Smart cards, biometrics and identity spending got a boost from two wars and programs to improve homeland security, according to Jeremy Grant, identity solution analyst for Stanford Group, an investment banking and advisory company. Grant estimates federal spending on major U.S. identity solution programs grew 58.6 percent in 2007 to $1.6 billion, and by another 47.5 percent this year. He projects spending growth will flatten in 2009, growing by 3.1 percent.
Looking ahead to the new administration of either candidate, Grant expects good support for Homeland security programs like U.S. VISIT, TWIC and electronic passport. "Identity programs have not been particularly partisan," he said.
Grant is particularly bullish on the outlook for biometrics for defense and intelligence identity applications, which have proven themselves as valuable warfighting tools against the asymmetric threat facing America today. Special Forces in Iraq are capturing fingerprints for detainees, and finding 29 percent of them are getting a match in DoD databases, allowing them to identify and remove about two people a day who are known to be involved in Improvised Explosive Device (IED) activity against U.S. troops. "Denying the enemy anonymity has proven it can help win wars," Grant said.
Still, with the economy, an expensive bailout and promises for more healthcare coverage on the table, figuring out identity strategy is likely to be low on the list of priorities for either new president, according to Grant.
Identity is so critical to so many missions of the Department of Homeland Security they have created an organization dedicated to it. Kathleen Kraninger, director of the Office of Screening Coordination, explained that their role is "to examine how we look at identity for the long term across all of our programs" and to try to rationalize what until now has tended to be separate systems and applications.

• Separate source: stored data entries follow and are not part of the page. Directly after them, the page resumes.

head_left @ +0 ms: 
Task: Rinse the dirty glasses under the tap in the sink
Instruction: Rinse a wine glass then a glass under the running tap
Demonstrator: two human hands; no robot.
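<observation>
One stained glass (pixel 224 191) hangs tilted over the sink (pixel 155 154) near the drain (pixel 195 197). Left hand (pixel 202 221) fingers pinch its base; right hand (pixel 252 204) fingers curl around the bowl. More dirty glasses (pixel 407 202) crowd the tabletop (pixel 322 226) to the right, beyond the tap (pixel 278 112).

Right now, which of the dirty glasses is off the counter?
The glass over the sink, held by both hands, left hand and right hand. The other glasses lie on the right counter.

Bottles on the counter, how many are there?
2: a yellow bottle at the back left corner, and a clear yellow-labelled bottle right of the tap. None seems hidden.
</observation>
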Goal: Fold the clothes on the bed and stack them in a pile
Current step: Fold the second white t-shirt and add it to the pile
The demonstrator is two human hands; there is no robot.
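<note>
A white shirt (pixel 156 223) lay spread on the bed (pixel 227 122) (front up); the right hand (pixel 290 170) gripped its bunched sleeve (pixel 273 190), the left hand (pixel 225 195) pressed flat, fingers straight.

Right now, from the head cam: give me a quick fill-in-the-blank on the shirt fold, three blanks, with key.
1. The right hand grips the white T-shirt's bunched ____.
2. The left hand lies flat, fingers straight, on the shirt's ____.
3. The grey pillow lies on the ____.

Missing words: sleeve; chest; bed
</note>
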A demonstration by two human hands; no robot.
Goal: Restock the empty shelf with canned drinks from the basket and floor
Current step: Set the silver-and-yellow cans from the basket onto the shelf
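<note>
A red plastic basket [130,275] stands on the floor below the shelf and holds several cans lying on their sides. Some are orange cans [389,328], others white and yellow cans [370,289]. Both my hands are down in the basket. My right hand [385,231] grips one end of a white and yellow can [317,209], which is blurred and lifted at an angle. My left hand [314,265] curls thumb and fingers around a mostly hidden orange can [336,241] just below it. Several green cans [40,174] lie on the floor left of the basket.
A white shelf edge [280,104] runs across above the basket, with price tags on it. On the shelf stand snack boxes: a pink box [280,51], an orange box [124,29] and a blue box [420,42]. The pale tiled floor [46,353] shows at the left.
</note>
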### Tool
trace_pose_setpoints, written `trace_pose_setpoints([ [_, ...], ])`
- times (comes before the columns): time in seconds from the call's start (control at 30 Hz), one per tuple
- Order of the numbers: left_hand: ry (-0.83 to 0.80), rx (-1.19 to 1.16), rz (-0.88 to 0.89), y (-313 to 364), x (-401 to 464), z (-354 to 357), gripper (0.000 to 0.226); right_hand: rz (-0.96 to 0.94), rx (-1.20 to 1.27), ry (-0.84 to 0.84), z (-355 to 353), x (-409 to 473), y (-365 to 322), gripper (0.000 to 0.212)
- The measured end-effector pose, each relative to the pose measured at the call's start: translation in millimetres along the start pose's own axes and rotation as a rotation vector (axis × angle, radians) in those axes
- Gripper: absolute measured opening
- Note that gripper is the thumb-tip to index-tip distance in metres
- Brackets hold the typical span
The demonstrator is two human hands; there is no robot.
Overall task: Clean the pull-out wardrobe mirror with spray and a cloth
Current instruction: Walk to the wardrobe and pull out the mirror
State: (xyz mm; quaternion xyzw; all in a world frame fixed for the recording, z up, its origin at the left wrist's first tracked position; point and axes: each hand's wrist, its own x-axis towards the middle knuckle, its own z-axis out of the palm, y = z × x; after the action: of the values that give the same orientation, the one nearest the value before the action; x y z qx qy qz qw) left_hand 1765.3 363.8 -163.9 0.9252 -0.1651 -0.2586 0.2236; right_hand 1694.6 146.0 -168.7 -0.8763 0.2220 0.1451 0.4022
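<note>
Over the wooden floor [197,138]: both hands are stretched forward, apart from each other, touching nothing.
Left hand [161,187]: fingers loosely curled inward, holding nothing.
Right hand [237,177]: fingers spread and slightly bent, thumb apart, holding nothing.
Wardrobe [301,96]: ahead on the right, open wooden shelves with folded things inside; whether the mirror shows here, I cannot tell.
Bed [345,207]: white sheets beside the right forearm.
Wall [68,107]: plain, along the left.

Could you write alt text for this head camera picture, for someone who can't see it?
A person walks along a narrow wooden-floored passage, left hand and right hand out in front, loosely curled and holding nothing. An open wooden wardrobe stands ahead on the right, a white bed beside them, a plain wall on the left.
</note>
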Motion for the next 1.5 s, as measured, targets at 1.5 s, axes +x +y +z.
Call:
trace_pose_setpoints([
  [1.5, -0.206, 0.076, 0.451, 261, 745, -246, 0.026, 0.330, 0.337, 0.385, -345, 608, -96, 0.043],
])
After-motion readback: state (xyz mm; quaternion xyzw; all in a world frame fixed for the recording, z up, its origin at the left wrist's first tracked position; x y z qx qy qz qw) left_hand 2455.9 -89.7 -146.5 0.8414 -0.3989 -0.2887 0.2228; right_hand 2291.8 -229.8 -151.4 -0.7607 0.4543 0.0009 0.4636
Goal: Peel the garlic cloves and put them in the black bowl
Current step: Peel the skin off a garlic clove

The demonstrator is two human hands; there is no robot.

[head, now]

Looking more broadly at information security, there has been an awakening in recent years to its importance and the fact that the threat has escalated from individual hackers to organized crime to the nation/state level, according to Paul Kurtz, an advisor on cyber security to both the Clinton and Bush administrations and who is currently chief operating officer of Good Harbor Consulting and an on-air consultant to CBS News. The Bush administration's Comprehensive National Cybersecurity Initiative (CNCI) identified key issues, including a very low level of situational awareness, and cybersecurity has been put up as a key transition issue. Kurtz predicts that the pendulum will swing and government will start to do more about information security, including work on supply chain security management, more effective attack analysis and seeing how HSPD-12 can be pushed out beyond government.